Welfenprinz hat geschrieben:(27 Oct 2016, 13:15)
Die Ursachen sind sicher verschieden.
Bei Ängsten,Vorurteilen und Verhalten gibt es sehr grosse Schnittmengen.
Kulturelle Ähnlichkeit? Ich lach mich schlapp.
Ostpreussen,Schlesier und Balten waren ausgesperrte Exoten. Nur aus meinem Dorf kann ich ein Buch mit Geschichten darüber füllen.
Noch in den 90ern hab ich Formulierungen wie “das ist ja erst seit die Katholen hier sind“ gehört.
Bei uns waren 5Familien einquartiert,ich bin 1960 geboren und habe bewusst noch 2davon namentlich in Erinnerung,sprich die waren bis 64 oder 65 da.
Meine Eltern hatten am Anfang ihrer Ehe zwei Zimmer(in einem 1909er Bauernhaus mit über 300 qm Wohnfläche)
Die deutsche organisatorische Logistik war genauso effizient wie in den Konzentrationslagern. ;-) Zum Glück! Die Behörden und Bürgermeister, Einzelpersonen und : die Kirchen - hatten damals noch eine GANZ andere Nummer zu wuppen. Heute?! das sind Peanuts dagegen.

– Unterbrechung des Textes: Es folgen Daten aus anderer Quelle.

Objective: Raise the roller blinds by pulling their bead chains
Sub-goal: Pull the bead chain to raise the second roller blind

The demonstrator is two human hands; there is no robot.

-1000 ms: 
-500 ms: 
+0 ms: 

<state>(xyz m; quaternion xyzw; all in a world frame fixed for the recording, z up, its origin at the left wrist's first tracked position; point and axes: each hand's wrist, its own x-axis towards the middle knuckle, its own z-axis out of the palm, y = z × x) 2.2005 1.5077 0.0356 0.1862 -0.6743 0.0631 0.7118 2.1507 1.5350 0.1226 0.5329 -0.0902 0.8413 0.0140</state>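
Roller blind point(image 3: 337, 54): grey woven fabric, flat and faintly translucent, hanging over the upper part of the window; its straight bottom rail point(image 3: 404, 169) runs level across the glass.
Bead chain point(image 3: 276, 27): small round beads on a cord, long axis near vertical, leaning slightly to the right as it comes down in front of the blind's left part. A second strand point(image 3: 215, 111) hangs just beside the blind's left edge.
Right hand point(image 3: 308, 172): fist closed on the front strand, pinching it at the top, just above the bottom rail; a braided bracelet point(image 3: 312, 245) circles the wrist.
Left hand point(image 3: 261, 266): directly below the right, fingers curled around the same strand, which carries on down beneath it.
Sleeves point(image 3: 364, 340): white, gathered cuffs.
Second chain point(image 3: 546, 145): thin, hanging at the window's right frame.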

ALLES wurde organisiert. Von Schulklassen, die die neuen Flüchtlinge durch den Ort führten, von Interims-Unterkünften übers Wochenende von Ankunft bis Einzug in die neue Wohnung, von Fresspaketen bis Mittagsmahlzeiten usw. etc. - Perfekt! Und alles trotz des Elends.

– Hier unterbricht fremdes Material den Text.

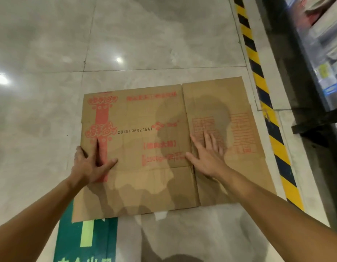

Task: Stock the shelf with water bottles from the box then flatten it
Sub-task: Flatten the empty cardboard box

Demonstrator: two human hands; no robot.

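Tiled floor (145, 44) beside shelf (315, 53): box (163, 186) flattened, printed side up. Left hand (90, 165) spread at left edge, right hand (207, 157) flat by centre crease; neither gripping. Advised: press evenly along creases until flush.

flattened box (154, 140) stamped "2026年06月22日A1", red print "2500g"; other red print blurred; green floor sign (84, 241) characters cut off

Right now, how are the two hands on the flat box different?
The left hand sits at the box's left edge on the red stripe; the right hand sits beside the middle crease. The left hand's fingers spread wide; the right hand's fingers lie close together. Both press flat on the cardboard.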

Hier ein paar Ausschnitte von Originaldokumenten:
An den Flüchtlingsminister Herrn Pastor Albertz. -
Sehr geehrter Herr Minister, in der Kenntnis dessen, dass unsere Gemeinde in Ihrer psychischen und physischen Struktur etwas Ähnliches wie ein KZ-Lager darstellt, hat der Gemeinderat beschlossen, Ihnen die dringende Bitte zu unterbreiten, baldmöglichst unserer Gemeinde einen Besuch abzustatten. Die treibende Sorge, Flüchtlingen erstmal ein Dach überm Kopf zu beschaffen, ließ die Frage nach der menschenwürdigen Unterkunft und der Existenzmöglichkeit gar nicht erst aufkommen. So wurde Benefeld ein Fleckchen Erde, auf welchem ein von 300 auf über 3000 Seelen angestiegener Menschenknäuel aller moralischen und beruflichen Schattierungen zusammengepfercht wurde.

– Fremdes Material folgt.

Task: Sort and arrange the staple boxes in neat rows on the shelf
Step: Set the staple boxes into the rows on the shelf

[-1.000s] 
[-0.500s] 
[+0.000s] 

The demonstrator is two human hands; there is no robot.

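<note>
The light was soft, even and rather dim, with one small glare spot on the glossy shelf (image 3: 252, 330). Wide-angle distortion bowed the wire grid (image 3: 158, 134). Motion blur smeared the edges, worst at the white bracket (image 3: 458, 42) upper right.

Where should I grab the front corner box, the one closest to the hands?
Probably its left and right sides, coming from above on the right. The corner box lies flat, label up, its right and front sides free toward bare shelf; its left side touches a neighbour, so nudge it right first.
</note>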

... Dächer ohne Dachpappe/ durchgefaulte Fußböden/ Wanzen/ Ratten/ Mäuse. Ein Trockenklo für 50 Leute/kein Friedhof/keine Schulmöbel/ /keine Steuereinnahmen/Mieterhöhungen trotz Preisstop. Dreiviertel Familien leben von Fürsorge und unser Trinkwasserwerk soll zugunsten der Besatzungsmacht demontiert werden.
Ihren Besuch an einem Wochenende würden wir also sehr begrüßen und ich bitte Sie herzlich, Herr Minister, während Ihres Aufenthaltes in unserer Gemeinde mein Gast zu sein. Hochachtungsvoll, Ahrens, Bürgermeister.
Eines der Fluchgebete:
Herrgott im Himmel, sieh unsere Not ,
wir Bauern haben kein Fett und kein Brot.
Flüchtlinge fressen sich dick und fett und stehlen uns unser letztes Bett .
Wir verhungern und leiden große Pein. Herrgott, schick das Gesindel heim.
Laufende Nummer der eingegebenen Transporte: 22
Ankunftsdatum 2.12.52
Transportnummer 2122
Planverbindung 0
Abgangsbahnhof Göttingen
Zielbahnhof: Gau Bickelheim
Transportstärke 114
Männer 14-65 : 35 / Frauen: 14-65: 43
Arbeitsfähige Männer: 31 / arbeitsfähige Frauen 36
24 Familien mit 112 Personen, zwei Einzelpersonen.
Es ist verständlich, dass bei diesen Masseneinweisungen auch Heimatvertriebene eingeschleust werden, die die erwarteten Hoffnungen in keiner Weise erfüllen. Dem guten Ruf der anständigen Heimatvertriebenen, die ebenso dies traurige Los getroffen hat, wird dadurch Abbruch getan. Es ist außerordentlich bedauerlich, dass in vielen Fällen auch Familien zugewiesen wurden, bei denen es sich um wilde Ehen handelt, die vor allem in den Landgemeinden eine ablehnende Haltung hervorrufen. Mit derart unliebsamen Auseinandersetzungen müssen sich die Wohnungsbehörden leider auseinandersetzen.
usw.
dies nur ein oberflächlich hingeschriebener Abriss.